### Assignment
An exact copy of all the data below is needed, without its pictures.

### The data
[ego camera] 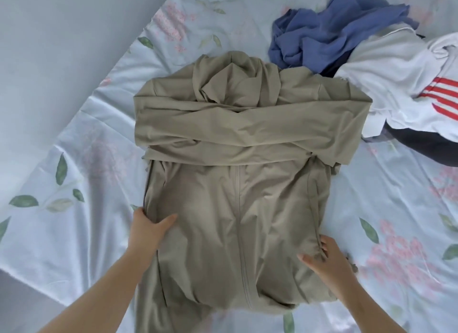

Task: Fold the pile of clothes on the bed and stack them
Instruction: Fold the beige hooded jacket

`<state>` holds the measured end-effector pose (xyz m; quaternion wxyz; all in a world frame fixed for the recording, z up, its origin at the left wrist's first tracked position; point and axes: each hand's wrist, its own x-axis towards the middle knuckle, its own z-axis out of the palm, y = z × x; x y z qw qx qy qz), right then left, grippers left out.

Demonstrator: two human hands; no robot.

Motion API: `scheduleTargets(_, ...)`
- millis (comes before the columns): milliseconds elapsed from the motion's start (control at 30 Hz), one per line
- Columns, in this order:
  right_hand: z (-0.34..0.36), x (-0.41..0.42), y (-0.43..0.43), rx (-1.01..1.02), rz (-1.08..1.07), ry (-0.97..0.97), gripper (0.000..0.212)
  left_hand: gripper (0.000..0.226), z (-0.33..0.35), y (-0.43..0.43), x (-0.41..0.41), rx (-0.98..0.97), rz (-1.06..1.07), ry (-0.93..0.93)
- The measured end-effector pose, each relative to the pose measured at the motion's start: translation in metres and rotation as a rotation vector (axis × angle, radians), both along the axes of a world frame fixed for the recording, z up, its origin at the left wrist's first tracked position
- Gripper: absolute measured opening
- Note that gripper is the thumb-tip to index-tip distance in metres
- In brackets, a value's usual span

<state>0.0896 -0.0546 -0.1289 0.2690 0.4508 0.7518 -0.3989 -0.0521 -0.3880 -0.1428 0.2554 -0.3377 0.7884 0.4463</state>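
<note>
Your khaki zip-front jacket lies flat on the bed, front side up, on a white sheet printed with pink blossoms and green leaves. Its zip runs straight down the middle towards you. Both sleeves are folded across the chest, one over the other, and the hood sits bunched at the far end.

Your left hand pinches the jacket's left side edge near the hem, thumb on top of the cloth and fingers wrapped round the edge. Your right hand holds the opposite side edge a little nearer to you, thumb lying on the fabric. Its fingers appear to curl round the edge, though the cloth hides most of them.

The unfolded pile waits at the far right, just beside the jacket's shoulder. A crumpled blue cotton garment sits farthest away. A white garment with red stripes lies next to it, over a dark navy garment.
</note>
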Motion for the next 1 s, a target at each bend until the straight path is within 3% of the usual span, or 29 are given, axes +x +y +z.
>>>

### Exercise response
[ego camera] 

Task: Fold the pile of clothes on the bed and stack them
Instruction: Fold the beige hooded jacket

`<state>` holds the measured end-effector pose (xyz m; quaternion wxyz; all in a world frame fixed for the recording, z up, its origin at the left wrist's first tracked position; point and axes: each hand's wrist, its own x-axis towards the middle knuckle, its own z-axis out of the palm, y = z × x; x y z qw qx qy qz), right then left, grippers left out.

Demonstrator: two human hands; no robot.

Motion API: `scheduleTargets(_, ...)`
- millis (comes before the columns): milliseconds elapsed from the motion's start (control at 30 Hz), one per line
- Columns, in this order:
  right_hand: z (-0.34..0.36), x (-0.41..0.42), y (-0.43..0.43), rx (-1.01..1.02), rz (-1.08..1.07), ry (-0.97..0.97), gripper (0.000..0.212)
  left_hand: gripper (0.000..0.226), z (-0.33..0.35), y (-0.43..0.43), x (-0.41..0.41), rx (-0.98..0.97), rz (-1.06..1.07), ry (-0.93..0.93)
- The measured end-effector pose, each relative to the pose measured at the motion's start: translation in metres and rotation as a rotation vector (axis × angle, radians), both along the axes of a world frame fixed for the recording, z up, its origin at the left wrist's first tracked position
- Gripper: absolute measured opening
- Note that gripper is the thumb-tip to index-tip distance in metres
- In brackets, a value's usual span

<state>0.0896 -0.0546 -0.1289 0.2690 0.4508 0.7518 -0.3989 -0.0521 -0.3880 -0.1428 0.2554 -0.3377 0.7884 0.4463</state>
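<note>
Your khaki zip-front jacket lies flat on the bed, front side up, on a white sheet printed with pink blossoms and green leaves. Its zip runs straight down the middle towards you. Both sleeves are folded across the chest, one over the other, and the hood sits bunched at the far end.

Your left hand pinches the jacket's left side edge near the hem, thumb on top of the cloth and fingers wrapped round the edge. Your right hand holds the opposite side edge a little nearer to you, thumb lying on the fabric. Its fingers appear to curl round the edge, though the cloth hides most of them.

The unfolded pile waits at the far right, just beside the jacket's shoulder. A crumpled blue cotton garment sits farthest away. A white garment with red stripes lies next to it, over a dark navy garment.
</note>
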Motion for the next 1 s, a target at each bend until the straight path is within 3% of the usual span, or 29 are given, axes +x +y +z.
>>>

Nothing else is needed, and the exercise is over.